(Source data)
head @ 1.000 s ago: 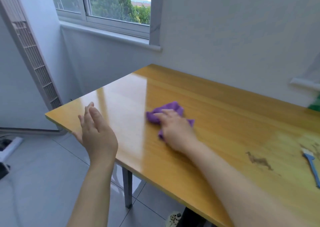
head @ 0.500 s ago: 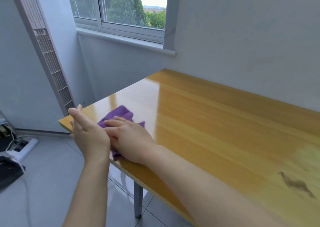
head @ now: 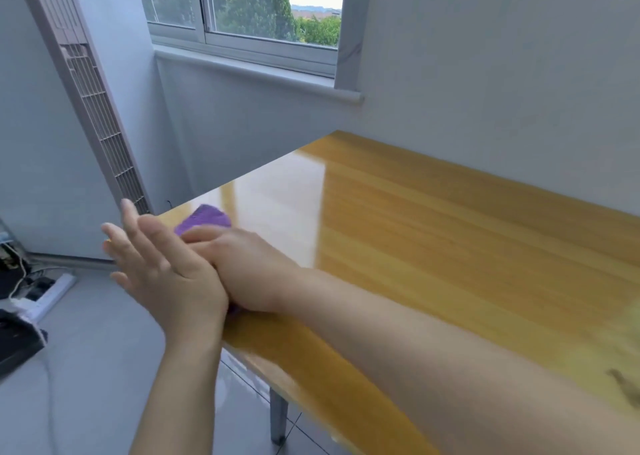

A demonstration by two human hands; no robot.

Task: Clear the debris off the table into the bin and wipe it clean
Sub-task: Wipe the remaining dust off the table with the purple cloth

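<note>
The left hand (head: 166,274) and right hand (head: 249,271) are bare, and so are the left forearm (head: 176,395) and right forearm (head: 433,357), up to the picture's edge. The left hand's fingers (head: 138,236) are slim, with short rounded nails (head: 126,205). The right forearm looks broad and slightly blurred near the camera

Presses a purple cloth (head: 207,219) flat under the right grip (head: 249,267) at the left corner of the glossy wooden surface (head: 450,246). Holds the left grip (head: 166,274) open, fingers straight, just off the edge. Shows a dark, blurred mark (head: 627,388), perhaps debris, far right.
</note>
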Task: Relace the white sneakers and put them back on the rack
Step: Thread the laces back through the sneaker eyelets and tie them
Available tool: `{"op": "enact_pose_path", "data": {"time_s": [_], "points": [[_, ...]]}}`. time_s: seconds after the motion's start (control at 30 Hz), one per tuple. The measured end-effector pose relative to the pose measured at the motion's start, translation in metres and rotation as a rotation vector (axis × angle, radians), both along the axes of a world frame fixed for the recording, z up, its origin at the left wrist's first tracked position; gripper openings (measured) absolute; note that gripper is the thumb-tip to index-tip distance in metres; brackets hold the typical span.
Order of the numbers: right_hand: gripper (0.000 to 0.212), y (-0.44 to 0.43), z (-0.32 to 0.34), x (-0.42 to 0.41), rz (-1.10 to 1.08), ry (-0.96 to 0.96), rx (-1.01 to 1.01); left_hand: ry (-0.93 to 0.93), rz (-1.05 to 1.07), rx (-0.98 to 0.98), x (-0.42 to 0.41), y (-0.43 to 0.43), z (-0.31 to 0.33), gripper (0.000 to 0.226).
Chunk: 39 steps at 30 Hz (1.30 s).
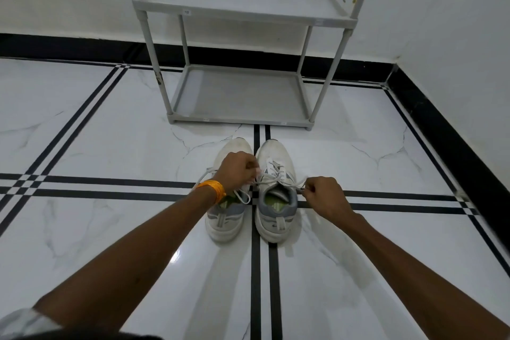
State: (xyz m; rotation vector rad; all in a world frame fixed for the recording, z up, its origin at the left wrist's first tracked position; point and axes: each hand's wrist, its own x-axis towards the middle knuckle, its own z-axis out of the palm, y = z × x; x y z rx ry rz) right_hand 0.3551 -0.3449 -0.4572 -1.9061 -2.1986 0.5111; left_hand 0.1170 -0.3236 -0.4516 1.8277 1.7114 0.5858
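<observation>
White sneakers, low centre of frame, side by side on tiled floor (110,124), toes toward top: left sneaker (226,218), right sneaker (276,201). Left hand (238,171), closed, pinching lace (271,181) above gap between the pair; orange wristband (212,190) at wrist. Right hand (324,196), closed, pinching other lace end at right of right sneaker's collar. Lace stretched between both hands across right sneaker's tongue. Grey two-shelf rack (240,107), upper centre, against white wall (69,3), well apart from sneakers.
</observation>
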Motion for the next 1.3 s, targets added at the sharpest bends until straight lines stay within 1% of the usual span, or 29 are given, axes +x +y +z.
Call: {"op": "enact_pose_path", "data": {"time_s": [0.07, 0.2, 0.3, 0.37, 0.47, 0.5, 0.53, 0.57, 0.63, 0.7, 0.77, 0.9, 1.0, 1.13, 1.3], "points": [[0.031, 0.001, -0.004, -0.004, 0.005, 0.036, -0.002, -0.046, -0.044, 0.035, -0.005, -0.004, 0.001, 0.004], [0.031, 0.002, -0.006, -0.009, -0.017, 0.084, -0.007, 0.079, -0.097, 0.058, 0.002, -0.006, -0.001, 0.014], [0.030, 0.002, -0.007, -0.006, -0.034, 0.081, 0.005, 0.179, -0.041, 0.036, 0.010, -0.004, 0.003, 0.014], [0.026, 0.002, -0.007, -0.004, -0.049, 0.051, 0.038, 0.224, 0.020, 0.064, 0.015, -0.003, 0.005, 0.014], [0.027, 0.000, -0.009, -0.002, -0.048, 0.053, 0.083, 0.150, 0.191, 0.105, 0.018, -0.002, 0.003, 0.010], [0.028, -0.001, -0.010, -0.002, -0.045, 0.055, 0.092, 0.154, 0.216, 0.123, 0.019, -0.002, 0.002, 0.009], [0.029, -0.002, -0.011, -0.002, -0.043, 0.056, 0.103, 0.209, 0.196, 0.152, 0.018, -0.002, -0.001, 0.010], [0.030, -0.002, -0.013, -0.001, -0.045, 0.062, 0.112, 0.305, 0.137, 0.191, 0.016, -0.002, -0.004, 0.012], [0.034, -0.001, -0.016, 0.001, -0.049, 0.084, 0.121, 0.496, -0.024, 0.255, 0.013, -0.003, -0.008, 0.021], [0.040, -0.002, -0.018, 0.004, -0.051, 0.111, 0.121, 0.616, -0.146, 0.314, 0.010, -0.003, -0.012, 0.027], [0.041, -0.002, -0.017, 0.006, -0.049, 0.040, 0.138, 0.705, -0.195, 0.322, 0.009, -0.002, -0.012, 0.030], [0.035, -0.004, -0.017, 0.007, 0.010, -0.196, 0.197, 0.738, -0.197, 0.270, 0.006, 0.000, -0.010, 0.026], [0.030, -0.006, -0.018, 0.007, 0.039, -0.282, 0.209, 0.752, -0.208, 0.252, 0.004, 0.000, -0.010, 0.025], [0.028, -0.007, -0.018, 0.009, 0.049, -0.289, 0.173, 0.755, -0.184, 0.199, 0.004, 0.001, -0.009, 0.027], [0.027, -0.008, -0.018, 0.011, 0.021, -0.188, 0.112, 0.759, -0.216, 0.202, 0.002, -0.001, -0.010, 0.028]]}}
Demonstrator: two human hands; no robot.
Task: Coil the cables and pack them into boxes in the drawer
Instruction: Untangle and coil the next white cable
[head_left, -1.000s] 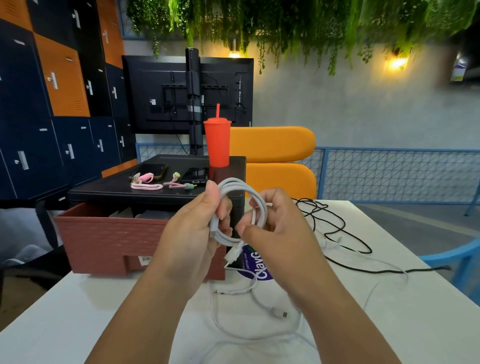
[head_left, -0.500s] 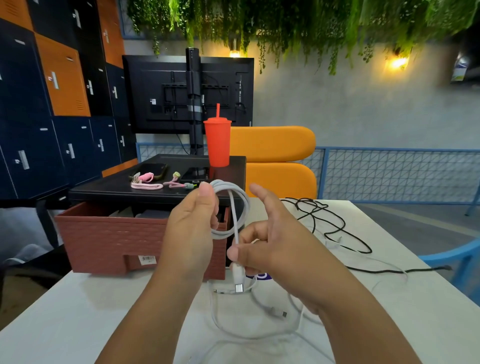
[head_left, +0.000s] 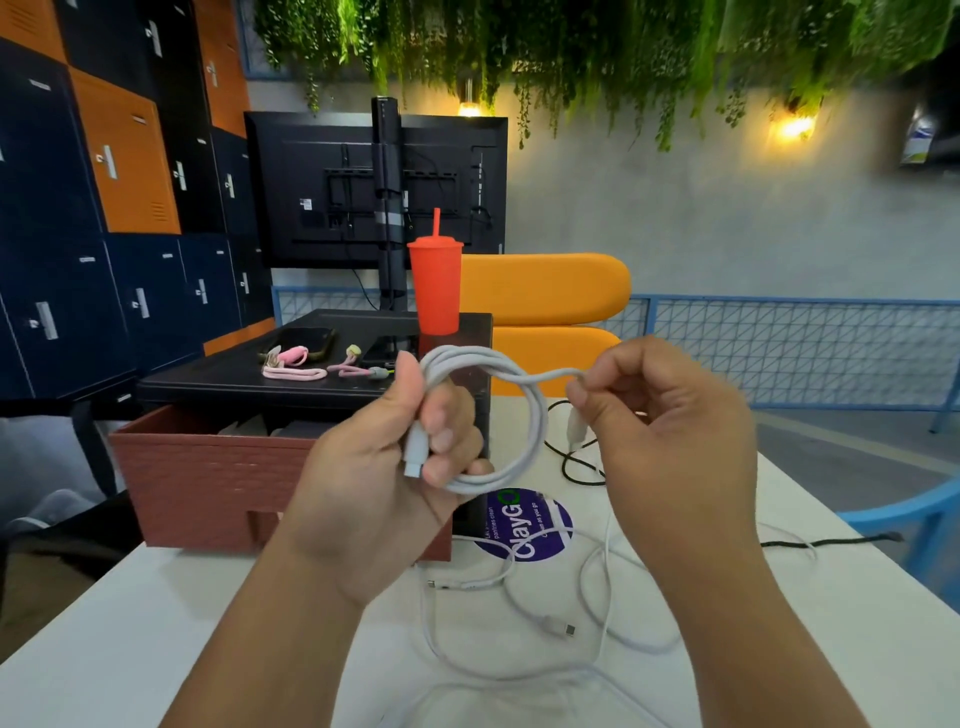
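Note:
A coiled white cable (head_left: 519, 431) hangs in the air in front of the drawer. My left hand (head_left: 395, 467) grips the coil's left side, one white plug sticking down between its fingers. My right hand (head_left: 670, 431) pinches the cable's free end at the upper right of the loop, pulled out to the right. The reddish-brown drawer (head_left: 208, 478) stands pulled out under a black cabinet top (head_left: 223, 379); boxes inside are barely visible. More white cables (head_left: 587, 623) lie loose on the white table (head_left: 104, 649), and a black cable (head_left: 576, 462) lies further back.
On the cabinet top stand an orange tumbler with a straw (head_left: 435, 286), two pink cables (head_left: 293, 370) and dark phones. A purple round sticker (head_left: 524, 525) marks the table. An orange chair (head_left: 545, 296) is behind, a blue chair (head_left: 914, 525) at the right.
My right hand has drawn the cable's free end through the coil and out to the right, where it was in front of the loop before. The left hand keeps holding the coil.

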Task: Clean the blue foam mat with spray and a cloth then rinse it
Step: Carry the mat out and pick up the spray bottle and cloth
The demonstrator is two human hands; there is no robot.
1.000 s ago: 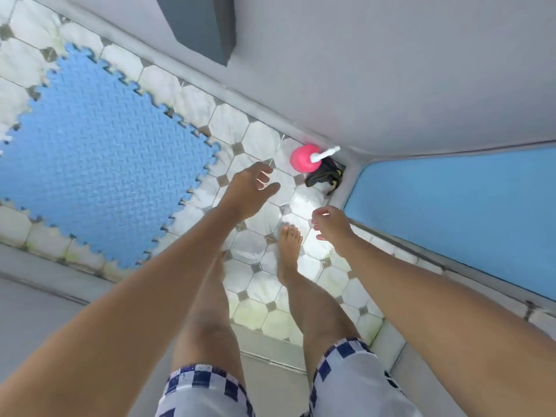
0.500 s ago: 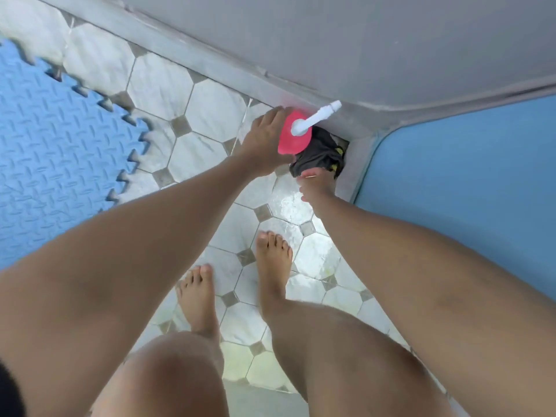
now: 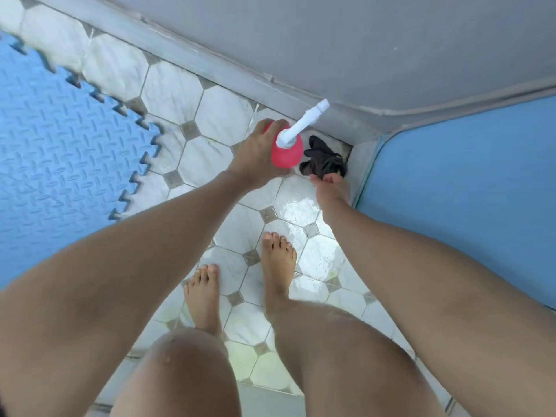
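Note:
The blue foam mat [image 3: 60, 152] with a jigsaw edge lies flat on the tiled floor at the left. My left hand [image 3: 255, 155] is wrapped around a pink spray bottle [image 3: 287, 152] with a long white nozzle, lifted a little off the floor near the corner. Just right of it a dark crumpled cloth [image 3: 325, 161] lies in the corner. My right hand [image 3: 328, 183] has its fingers pinched on the cloth's near edge.
A grey wall [image 3: 361, 49] with a raised base runs along the far side. A second blue surface [image 3: 466, 191] stands at the right. The wet octagonal floor tiles [image 3: 228, 115] shine near my bare feet [image 3: 276, 263].
Both hands reached into the corner. My left hand closed on the pink bottle and raised it slightly; my right hand came down onto the dark cloth. The view tilted closer to the floor.

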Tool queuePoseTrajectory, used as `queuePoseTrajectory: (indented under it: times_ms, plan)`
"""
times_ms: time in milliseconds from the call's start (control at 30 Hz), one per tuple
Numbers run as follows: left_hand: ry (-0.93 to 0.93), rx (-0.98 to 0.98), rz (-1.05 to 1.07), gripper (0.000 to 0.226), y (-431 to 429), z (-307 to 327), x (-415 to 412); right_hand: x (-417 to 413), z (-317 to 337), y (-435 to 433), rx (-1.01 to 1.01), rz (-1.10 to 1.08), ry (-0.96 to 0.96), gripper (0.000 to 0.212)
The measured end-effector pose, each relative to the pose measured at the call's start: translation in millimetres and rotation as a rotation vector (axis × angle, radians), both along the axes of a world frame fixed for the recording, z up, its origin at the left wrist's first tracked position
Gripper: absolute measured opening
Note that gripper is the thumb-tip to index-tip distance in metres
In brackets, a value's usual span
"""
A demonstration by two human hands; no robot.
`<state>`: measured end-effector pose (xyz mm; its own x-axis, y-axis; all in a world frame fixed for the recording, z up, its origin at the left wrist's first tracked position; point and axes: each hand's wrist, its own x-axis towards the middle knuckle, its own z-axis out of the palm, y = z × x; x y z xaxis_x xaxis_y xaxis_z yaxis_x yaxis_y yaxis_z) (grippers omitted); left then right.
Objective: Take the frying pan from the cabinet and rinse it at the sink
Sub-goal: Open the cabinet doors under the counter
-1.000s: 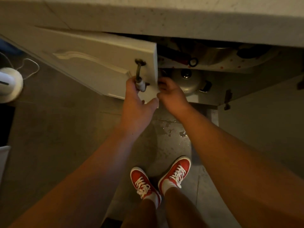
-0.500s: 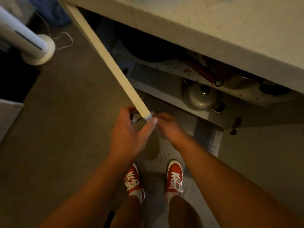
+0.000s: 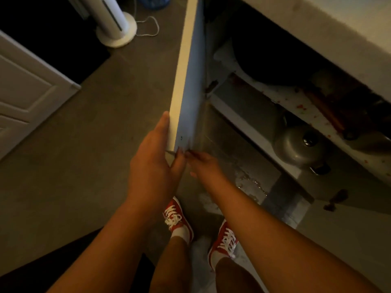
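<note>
The white cabinet door (image 3: 186,81) stands swung wide open, edge-on to me. My left hand (image 3: 152,166) grips its lower corner from the outer side. My right hand (image 3: 203,166) has its fingertips at the same corner, on the inner side. Inside the cabinet, a large dark round pan (image 3: 275,58) rests on the upper shelf, mostly in shadow. A reddish-brown handle (image 3: 325,113) lies on that shelf to the right. A grey metal pot lid with a knob (image 3: 300,144) sits on the lower shelf.
The countertop edge (image 3: 338,34) overhangs the cabinet at the upper right. A white tower fan base (image 3: 116,30) with its cord stands on the floor at the back left. Another white door panel (image 3: 27,92) is at the left. Water spots (image 3: 249,185) mark the floor by my red shoes.
The cabinet door has swung from nearly closed to wide open, drawn leftward with both hands at its lower corner. The view has shifted and the shelves inside are exposed.
</note>
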<state>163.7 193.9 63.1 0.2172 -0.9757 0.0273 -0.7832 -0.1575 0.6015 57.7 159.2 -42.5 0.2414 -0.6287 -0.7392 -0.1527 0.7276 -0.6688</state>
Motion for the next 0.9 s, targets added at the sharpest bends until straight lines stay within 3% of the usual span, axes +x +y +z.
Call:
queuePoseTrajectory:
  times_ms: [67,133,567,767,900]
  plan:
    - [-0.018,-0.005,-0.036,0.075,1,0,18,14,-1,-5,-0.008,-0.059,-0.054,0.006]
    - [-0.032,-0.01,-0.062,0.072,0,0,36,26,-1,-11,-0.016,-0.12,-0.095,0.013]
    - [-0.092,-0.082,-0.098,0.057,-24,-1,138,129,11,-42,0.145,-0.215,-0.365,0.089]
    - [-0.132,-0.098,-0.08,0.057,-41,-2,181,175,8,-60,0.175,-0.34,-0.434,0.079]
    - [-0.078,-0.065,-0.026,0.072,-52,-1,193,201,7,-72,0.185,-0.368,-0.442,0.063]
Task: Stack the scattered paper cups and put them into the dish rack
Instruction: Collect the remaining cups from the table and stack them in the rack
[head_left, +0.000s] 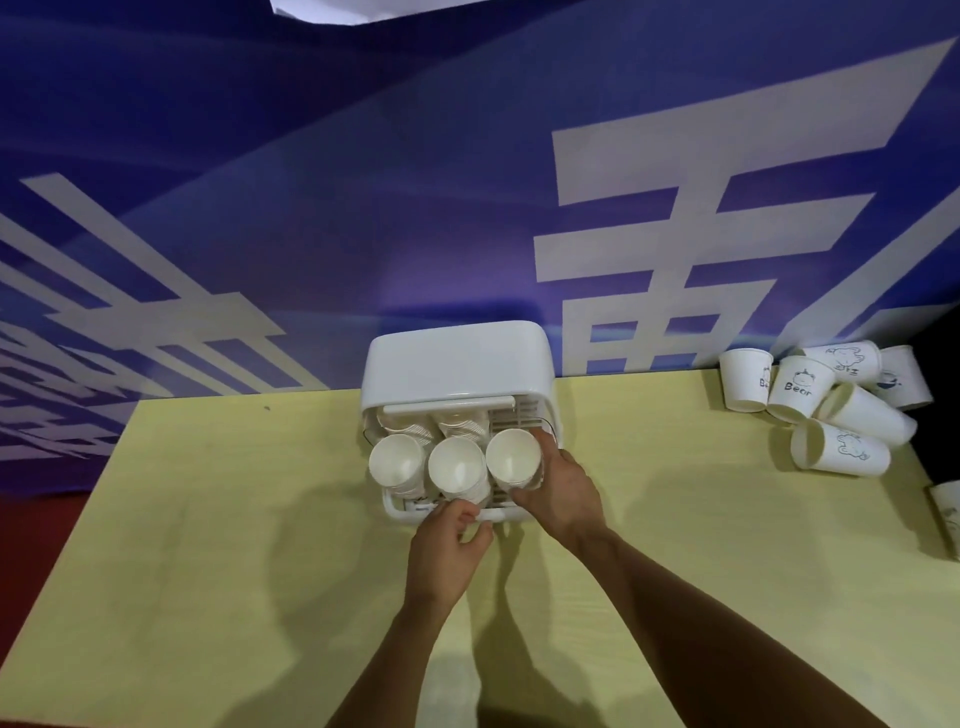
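Fingers (546, 447) of right hand (561, 493) grip rightmost cup stack (511, 460).

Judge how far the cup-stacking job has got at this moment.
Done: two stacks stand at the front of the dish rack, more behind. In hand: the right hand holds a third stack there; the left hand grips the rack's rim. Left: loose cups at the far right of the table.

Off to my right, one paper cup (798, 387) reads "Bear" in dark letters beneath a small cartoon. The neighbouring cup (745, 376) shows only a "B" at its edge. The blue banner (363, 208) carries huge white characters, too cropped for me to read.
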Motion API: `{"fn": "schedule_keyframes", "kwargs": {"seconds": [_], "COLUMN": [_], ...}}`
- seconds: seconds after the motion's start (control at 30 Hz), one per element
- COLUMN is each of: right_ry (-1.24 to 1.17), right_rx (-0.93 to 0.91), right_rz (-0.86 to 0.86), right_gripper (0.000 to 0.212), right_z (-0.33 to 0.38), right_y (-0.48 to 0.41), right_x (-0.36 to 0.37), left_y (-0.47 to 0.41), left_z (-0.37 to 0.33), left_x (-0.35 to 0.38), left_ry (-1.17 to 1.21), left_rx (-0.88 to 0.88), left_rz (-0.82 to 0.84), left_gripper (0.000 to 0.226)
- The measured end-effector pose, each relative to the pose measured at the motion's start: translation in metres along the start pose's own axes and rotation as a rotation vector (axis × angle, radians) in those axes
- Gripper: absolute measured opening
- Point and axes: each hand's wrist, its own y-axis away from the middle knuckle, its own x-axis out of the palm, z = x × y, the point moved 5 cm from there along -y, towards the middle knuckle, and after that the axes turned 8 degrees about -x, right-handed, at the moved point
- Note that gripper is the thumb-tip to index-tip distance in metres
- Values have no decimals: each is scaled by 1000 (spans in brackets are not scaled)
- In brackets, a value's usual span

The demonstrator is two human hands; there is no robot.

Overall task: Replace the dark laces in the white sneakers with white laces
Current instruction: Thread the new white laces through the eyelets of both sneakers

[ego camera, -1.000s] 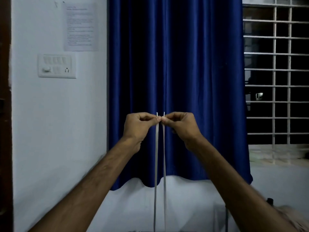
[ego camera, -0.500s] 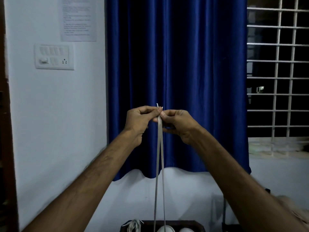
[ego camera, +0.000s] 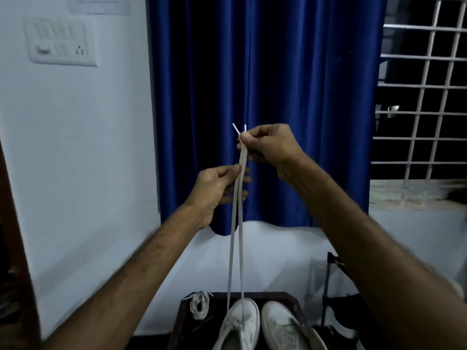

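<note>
Curtain (ego camera: 290,72) behind; lace (ego camera: 243,157) pinched; sneakers (ego camera: 242,322) cropped below.

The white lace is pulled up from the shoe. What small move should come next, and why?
Probably slide the left hand down the white lace toward the left sneaker to take out slack: the right hand pinches both tips together, nearly level, and both strands run down into that sneaker.

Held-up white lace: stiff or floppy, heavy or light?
Likely floppy: the lace hangs straight only because the right hand pinches its tips. Probably light: a fingertip pinch holds it up. Its flat strands may slip through the left hand.
</note>
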Motion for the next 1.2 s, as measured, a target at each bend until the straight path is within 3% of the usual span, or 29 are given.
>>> {"fn": "schedule_keyframes", "kwargs": {"seconds": [0.3,0.53,0.9,1.0,1.13,1.2], "right_ry": [26,-16,-132,-302,-636,-687], "right_rx": [-132,-78,151,187,298,336], "right_rz": [-63,-53,132,156,-78,-233], "right_gripper": [10,12,19,16,20,21], "right_z": [8,9,11,9,-24,-53], "right_y": [-8,-11,2,3,6,11], "right_x": [1,0,4,8,3,-6], "left_y": [-9,-12,-7,-3,13,21], "left_z": [-57,-67,-64,-53,-7,23], "left_x": [3,-2,-3,3,11,9], "left_ry": [-150,-221,-207,-211,-145,-192], "left_rx": [195,245,148,87,-39,-109], "left_rz": [-106,-141,-19,121,295,336], "left_gripper": [23,21,26,32,31,31]}}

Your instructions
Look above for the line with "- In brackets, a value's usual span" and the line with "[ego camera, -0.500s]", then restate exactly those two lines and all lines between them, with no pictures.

Written reply
- In brackets, a value's usual span

The demonstrator is two human hands; there is no robot.

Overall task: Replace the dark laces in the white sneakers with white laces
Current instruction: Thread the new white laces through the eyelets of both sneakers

[ego camera, -1.000s] 
[ego camera, -0.500s] 

The required output is now complete.